> WHAT YOU WILL DO: Start to finish, return the listing exactly as written.

=== Section Start ===

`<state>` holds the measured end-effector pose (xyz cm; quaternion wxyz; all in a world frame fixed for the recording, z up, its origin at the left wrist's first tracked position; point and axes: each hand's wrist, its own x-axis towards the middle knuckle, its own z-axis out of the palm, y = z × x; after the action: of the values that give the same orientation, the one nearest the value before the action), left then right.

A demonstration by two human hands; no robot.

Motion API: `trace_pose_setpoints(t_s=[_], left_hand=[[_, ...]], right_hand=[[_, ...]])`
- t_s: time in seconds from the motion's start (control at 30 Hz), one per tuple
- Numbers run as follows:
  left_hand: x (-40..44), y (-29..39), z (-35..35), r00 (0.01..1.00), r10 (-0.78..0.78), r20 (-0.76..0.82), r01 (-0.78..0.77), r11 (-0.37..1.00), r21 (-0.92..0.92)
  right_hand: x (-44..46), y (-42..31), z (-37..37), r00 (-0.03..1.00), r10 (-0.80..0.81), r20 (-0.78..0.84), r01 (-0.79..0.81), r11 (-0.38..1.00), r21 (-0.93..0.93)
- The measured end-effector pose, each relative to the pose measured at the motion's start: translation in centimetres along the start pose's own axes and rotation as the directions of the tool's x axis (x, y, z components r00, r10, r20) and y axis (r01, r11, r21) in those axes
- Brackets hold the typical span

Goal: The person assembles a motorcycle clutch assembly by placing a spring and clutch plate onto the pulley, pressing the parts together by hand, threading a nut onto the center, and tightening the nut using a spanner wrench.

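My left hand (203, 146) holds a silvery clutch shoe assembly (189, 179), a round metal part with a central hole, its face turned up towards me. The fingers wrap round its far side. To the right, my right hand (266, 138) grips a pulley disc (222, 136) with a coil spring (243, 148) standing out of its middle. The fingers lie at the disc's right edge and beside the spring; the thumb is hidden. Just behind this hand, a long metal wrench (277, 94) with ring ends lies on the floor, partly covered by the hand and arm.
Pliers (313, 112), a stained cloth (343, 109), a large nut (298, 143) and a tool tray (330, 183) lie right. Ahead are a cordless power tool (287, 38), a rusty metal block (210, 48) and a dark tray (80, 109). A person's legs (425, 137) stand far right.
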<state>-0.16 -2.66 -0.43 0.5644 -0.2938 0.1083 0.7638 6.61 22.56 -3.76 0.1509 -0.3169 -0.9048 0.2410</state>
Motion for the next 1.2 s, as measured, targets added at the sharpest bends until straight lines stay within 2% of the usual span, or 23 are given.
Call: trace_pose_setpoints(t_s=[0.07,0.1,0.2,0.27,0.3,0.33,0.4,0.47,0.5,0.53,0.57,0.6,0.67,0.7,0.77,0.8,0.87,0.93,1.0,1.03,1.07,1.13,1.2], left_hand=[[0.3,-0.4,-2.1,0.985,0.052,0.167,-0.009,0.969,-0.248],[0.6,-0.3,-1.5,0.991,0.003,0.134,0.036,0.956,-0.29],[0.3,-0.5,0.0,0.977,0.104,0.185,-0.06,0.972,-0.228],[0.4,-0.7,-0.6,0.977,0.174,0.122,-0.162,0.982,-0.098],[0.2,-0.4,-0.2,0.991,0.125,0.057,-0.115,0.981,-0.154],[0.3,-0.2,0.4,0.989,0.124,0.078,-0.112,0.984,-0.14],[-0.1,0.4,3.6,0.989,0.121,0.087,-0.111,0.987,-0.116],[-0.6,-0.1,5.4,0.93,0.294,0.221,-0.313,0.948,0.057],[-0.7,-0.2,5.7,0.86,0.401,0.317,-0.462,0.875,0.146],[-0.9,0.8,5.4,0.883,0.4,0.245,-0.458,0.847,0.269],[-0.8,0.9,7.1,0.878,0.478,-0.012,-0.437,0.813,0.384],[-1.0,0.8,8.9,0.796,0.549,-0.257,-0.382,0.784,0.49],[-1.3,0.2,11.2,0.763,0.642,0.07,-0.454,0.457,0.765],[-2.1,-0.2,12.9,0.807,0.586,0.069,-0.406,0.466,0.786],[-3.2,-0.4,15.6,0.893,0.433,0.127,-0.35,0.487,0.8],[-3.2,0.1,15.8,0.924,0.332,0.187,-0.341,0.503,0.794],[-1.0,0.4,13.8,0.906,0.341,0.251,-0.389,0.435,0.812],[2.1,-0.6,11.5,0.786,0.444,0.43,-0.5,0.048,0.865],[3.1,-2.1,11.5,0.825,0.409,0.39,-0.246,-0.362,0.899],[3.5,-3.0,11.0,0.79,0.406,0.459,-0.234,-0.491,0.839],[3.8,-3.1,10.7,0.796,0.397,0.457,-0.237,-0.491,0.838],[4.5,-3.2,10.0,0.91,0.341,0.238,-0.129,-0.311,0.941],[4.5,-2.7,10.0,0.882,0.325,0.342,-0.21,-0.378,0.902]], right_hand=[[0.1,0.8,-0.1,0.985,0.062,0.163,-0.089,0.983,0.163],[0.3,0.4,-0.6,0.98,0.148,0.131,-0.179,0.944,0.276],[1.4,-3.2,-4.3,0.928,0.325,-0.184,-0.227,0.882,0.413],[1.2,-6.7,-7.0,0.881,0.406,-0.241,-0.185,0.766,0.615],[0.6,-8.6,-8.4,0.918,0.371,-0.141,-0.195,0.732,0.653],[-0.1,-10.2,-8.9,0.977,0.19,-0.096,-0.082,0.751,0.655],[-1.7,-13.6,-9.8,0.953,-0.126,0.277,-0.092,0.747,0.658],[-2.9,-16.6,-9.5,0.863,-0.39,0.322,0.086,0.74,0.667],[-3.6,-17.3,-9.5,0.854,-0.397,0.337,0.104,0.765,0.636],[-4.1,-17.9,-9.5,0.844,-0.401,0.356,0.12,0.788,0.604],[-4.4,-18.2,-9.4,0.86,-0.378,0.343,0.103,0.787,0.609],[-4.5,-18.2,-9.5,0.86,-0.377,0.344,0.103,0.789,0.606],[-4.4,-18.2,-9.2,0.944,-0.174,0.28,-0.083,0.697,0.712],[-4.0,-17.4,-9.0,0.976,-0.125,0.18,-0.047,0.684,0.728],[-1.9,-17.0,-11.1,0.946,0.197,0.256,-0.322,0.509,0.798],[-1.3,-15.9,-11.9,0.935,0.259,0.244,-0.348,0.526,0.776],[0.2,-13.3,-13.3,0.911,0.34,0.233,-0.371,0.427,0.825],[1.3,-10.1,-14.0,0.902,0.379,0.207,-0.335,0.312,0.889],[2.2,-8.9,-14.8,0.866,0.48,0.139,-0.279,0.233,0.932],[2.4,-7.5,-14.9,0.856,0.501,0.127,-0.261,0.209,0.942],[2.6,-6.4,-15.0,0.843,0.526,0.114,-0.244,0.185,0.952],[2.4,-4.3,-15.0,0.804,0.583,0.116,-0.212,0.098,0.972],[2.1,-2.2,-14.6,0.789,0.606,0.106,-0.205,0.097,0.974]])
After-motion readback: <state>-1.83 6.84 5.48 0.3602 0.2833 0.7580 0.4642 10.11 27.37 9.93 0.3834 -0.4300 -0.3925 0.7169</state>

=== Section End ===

> ANSWER SPACE:
`<state>` holds the measured end-effector pose (xyz cm; quaternion wxyz; all in a world frame fixed for the recording, z up, its origin at the left wrist's first tracked position; point and axes: each hand's wrist, its own x-axis towards the middle knuckle, its own z-axis out of the palm, y = z × x; after the action: of the values that give the same orientation, the one nearest the value before the action), left then right.

A demonstration by two human hands; no robot.

Motion API: `trace_pose_setpoints(t_s=[_], left_hand=[[_, ...]], right_hand=[[_, ...]])`
- t_s: time in seconds from the motion's start (control at 30 Hz), one per tuple
- Numbers run as follows:
  left_hand: x (-40..44), y (-29..39), z (-35..35), r00 (0.01..1.00), r10 (-0.78..0.78), r20 (-0.76..0.82), r01 (-0.78..0.77), r11 (-0.37..1.00), r21 (-0.92..0.92)
  right_hand: x (-44..46), y (-42..31), z (-37..37), r00 (-0.03..1.00), r10 (-0.80..0.81), r20 (-0.78..0.84), r01 (-0.79..0.81), r11 (-0.38..1.00), r21 (-0.93..0.93)
- The measured end-effector pose, each relative to the pose measured at the motion's start: translation in centimetres along the start pose's own axes and rotation as the directions of the tool's x axis (x, y, z components r00, r10, r20) and y axis (r01, r11, r21) in those axes
- Brackets hold the typical span

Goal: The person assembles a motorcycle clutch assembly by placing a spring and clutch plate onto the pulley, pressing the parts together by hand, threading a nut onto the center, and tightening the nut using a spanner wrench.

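My left hand (203, 146) holds a silvery clutch shoe assembly (189, 179), a round metal part with a central hole, its face turned up towards me. The fingers wrap round its far side. To the right, my right hand (266, 138) grips a pulley disc (222, 136) with a coil spring (243, 148) standing out of its middle. The fingers lie at the disc's right edge and beside the spring; the thumb is hidden. Just behind this hand, a long metal wrench (277, 94) with ring ends lies on the floor, partly covered by the hand and arm.
Pliers (313, 112), a stained cloth (343, 109), a large nut (298, 143) and a tool tray (330, 183) lie right. Ahead are a cordless power tool (287, 38), a rusty metal block (210, 48) and a dark tray (80, 109). A person's legs (425, 137) stand far right.
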<state>-0.16 -2.66 -0.43 0.5644 -0.2938 0.1083 0.7638 6.61 22.56 -3.76 0.1509 -0.3169 -0.9048 0.2410</state>
Motion for the next 1.2 s, as measured, targets added at the sharpest bends until straight lines stay within 2% of the usual span, or 23 are given.
Call: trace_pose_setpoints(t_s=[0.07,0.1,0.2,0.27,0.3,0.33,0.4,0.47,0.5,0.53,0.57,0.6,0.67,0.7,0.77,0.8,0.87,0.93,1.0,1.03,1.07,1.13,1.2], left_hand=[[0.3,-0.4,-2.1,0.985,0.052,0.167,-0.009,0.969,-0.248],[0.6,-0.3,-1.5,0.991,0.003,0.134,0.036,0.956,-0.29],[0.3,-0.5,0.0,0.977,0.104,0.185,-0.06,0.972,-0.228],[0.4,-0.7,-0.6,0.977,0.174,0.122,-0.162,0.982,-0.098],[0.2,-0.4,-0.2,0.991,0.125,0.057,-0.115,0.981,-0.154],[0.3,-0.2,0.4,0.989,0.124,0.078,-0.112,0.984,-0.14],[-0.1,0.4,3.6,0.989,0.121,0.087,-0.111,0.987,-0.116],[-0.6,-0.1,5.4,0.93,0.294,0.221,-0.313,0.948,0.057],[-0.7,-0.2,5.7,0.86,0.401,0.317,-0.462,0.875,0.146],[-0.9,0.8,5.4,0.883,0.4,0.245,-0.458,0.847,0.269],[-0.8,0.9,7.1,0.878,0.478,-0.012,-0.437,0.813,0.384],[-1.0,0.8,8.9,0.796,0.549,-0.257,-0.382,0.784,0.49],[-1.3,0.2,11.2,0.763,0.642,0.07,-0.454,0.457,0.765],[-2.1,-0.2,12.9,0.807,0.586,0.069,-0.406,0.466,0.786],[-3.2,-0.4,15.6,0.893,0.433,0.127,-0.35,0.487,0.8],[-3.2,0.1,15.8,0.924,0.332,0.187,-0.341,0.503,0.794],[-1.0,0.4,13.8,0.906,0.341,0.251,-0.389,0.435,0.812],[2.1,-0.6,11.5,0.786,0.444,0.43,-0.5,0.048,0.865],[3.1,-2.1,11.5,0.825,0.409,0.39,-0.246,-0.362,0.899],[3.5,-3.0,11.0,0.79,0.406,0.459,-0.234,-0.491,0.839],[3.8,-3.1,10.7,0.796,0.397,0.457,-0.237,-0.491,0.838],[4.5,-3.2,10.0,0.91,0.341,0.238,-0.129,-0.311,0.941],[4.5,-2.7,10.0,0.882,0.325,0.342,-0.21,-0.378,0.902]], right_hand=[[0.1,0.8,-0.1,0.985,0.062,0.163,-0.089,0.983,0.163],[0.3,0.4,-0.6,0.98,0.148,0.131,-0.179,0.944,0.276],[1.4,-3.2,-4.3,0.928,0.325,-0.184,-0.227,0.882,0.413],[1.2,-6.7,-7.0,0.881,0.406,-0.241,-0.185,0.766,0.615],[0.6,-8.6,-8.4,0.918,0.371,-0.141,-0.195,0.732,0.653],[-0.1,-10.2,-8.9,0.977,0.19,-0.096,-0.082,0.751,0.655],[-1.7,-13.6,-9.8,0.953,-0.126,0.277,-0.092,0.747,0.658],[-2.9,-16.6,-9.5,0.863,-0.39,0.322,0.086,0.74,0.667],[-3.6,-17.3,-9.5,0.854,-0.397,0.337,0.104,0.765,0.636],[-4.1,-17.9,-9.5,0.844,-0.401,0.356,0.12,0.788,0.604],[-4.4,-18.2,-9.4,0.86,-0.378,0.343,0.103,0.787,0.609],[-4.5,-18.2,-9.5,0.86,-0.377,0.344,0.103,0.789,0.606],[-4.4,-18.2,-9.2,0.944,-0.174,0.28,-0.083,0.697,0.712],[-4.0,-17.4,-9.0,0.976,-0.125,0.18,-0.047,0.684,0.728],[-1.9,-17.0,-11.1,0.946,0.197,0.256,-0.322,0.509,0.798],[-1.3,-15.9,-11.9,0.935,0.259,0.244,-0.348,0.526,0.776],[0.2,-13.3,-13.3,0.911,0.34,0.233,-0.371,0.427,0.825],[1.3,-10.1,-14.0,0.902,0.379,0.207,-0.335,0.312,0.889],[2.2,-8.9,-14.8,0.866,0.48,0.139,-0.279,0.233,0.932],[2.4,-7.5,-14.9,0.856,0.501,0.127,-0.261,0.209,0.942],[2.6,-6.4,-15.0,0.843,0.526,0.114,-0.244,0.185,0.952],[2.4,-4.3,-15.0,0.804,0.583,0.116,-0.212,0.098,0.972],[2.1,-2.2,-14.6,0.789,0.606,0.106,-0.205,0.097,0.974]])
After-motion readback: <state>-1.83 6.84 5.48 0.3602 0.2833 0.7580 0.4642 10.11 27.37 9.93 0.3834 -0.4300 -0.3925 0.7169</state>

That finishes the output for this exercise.